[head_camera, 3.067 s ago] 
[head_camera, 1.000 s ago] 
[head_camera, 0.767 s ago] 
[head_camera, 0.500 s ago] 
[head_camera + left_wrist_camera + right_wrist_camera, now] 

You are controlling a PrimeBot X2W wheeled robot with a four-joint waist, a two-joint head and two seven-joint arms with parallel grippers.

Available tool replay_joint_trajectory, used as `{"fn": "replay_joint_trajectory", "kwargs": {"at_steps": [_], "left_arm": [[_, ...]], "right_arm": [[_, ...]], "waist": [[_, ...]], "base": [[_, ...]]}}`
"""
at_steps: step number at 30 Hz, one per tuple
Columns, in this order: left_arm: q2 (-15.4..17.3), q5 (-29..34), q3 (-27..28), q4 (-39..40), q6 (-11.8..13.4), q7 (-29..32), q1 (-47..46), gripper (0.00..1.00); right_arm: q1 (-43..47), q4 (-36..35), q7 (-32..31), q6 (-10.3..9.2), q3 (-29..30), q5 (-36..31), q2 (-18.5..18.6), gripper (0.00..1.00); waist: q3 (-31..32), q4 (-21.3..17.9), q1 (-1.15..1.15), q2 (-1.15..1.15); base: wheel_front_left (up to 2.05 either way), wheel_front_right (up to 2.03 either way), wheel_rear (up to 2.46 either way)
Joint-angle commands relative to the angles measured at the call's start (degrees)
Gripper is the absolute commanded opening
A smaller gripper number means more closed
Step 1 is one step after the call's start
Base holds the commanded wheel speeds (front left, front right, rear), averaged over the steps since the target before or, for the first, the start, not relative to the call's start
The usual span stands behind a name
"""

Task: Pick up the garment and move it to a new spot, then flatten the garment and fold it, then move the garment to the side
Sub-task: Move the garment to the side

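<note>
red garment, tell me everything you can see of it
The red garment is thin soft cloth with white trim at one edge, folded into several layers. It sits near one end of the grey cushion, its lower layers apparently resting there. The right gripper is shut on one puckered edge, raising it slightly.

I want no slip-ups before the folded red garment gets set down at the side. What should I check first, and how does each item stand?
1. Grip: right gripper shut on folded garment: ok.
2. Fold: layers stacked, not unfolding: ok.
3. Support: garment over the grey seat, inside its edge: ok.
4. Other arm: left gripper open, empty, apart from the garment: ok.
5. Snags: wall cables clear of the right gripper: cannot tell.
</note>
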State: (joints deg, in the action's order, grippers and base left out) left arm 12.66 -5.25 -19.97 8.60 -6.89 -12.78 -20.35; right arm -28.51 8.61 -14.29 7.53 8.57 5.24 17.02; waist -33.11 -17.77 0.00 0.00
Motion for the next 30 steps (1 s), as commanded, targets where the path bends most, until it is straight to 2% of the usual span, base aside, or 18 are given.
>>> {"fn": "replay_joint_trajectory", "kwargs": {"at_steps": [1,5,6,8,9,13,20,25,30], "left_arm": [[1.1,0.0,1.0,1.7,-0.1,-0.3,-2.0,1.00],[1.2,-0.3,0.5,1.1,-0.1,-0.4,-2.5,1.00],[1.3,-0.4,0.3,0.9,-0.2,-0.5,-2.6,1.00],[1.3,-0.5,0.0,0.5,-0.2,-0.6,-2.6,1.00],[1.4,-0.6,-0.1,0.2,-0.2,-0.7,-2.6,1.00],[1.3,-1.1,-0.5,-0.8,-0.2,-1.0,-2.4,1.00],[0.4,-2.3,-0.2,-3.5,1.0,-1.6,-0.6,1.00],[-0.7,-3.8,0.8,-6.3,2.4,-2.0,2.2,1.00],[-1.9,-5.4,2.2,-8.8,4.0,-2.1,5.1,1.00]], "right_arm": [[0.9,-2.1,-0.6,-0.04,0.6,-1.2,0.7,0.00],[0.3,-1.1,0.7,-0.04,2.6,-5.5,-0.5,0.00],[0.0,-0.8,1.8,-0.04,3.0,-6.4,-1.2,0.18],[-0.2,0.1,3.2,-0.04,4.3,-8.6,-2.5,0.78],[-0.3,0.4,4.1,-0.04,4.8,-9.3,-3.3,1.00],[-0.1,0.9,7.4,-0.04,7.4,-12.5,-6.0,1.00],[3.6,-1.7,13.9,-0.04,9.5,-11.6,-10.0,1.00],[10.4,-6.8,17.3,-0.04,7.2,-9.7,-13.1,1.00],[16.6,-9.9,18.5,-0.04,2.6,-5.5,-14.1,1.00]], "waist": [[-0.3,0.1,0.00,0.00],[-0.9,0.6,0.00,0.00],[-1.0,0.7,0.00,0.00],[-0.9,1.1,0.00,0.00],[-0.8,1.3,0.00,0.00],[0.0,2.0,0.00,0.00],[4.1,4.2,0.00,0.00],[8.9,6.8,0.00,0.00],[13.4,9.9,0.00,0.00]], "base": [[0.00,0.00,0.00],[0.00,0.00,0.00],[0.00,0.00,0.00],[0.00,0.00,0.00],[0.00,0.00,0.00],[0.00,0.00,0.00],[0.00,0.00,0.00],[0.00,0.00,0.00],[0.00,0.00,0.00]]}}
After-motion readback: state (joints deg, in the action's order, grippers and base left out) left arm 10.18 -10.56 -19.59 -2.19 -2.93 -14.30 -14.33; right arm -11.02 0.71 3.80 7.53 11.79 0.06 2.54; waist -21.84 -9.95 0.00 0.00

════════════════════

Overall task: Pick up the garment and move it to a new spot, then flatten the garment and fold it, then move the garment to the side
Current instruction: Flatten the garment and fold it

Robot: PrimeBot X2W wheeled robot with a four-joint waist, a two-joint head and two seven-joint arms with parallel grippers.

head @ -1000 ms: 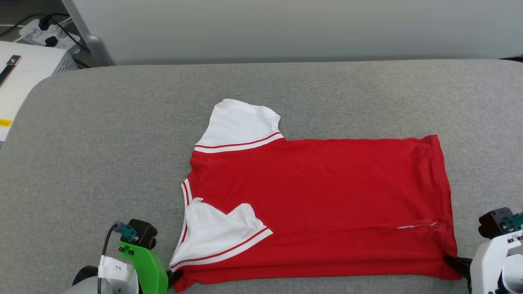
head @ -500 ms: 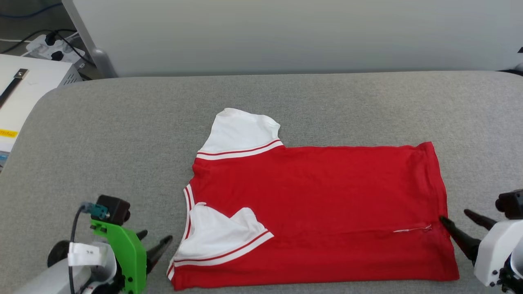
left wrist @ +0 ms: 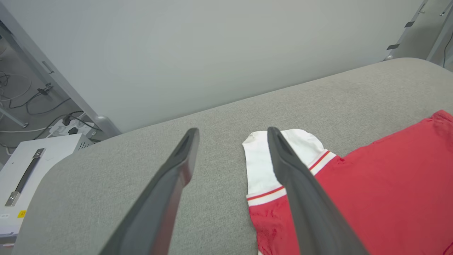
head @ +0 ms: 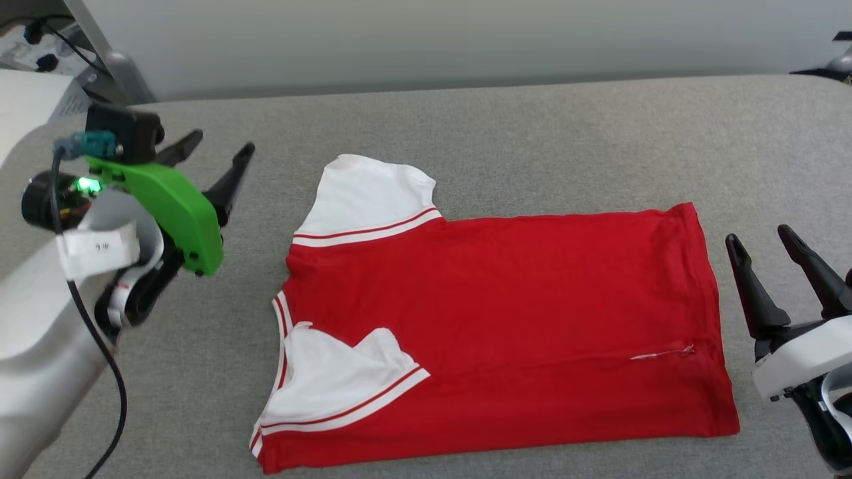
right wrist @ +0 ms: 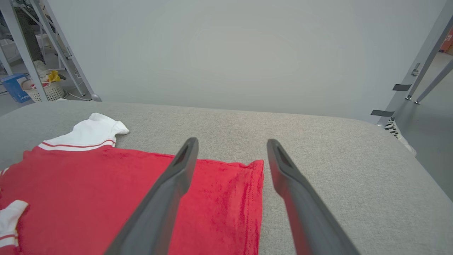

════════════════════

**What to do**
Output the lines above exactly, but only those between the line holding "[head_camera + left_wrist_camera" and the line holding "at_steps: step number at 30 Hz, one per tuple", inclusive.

**Output for this task**
[head_camera + left_wrist_camera + right_wrist_camera, now] 

You are controlling a PrimeBot X2W wheeled robot with a four-joint waist, a two-joint head and two seven-joint arms with parallel grippers.

Available tool replay_joint_trajectory, used as `{"fn": "replay_joint_trajectory", "kwargs": {"at_steps": [_], "left_arm": [[_, ...]], "right_arm": [[_, ...]], "waist": [[_, ...]], "base": [[_, ...]]}}`
"""
at_steps: step number at 30 Hz, one per tuple

The response has been given in full.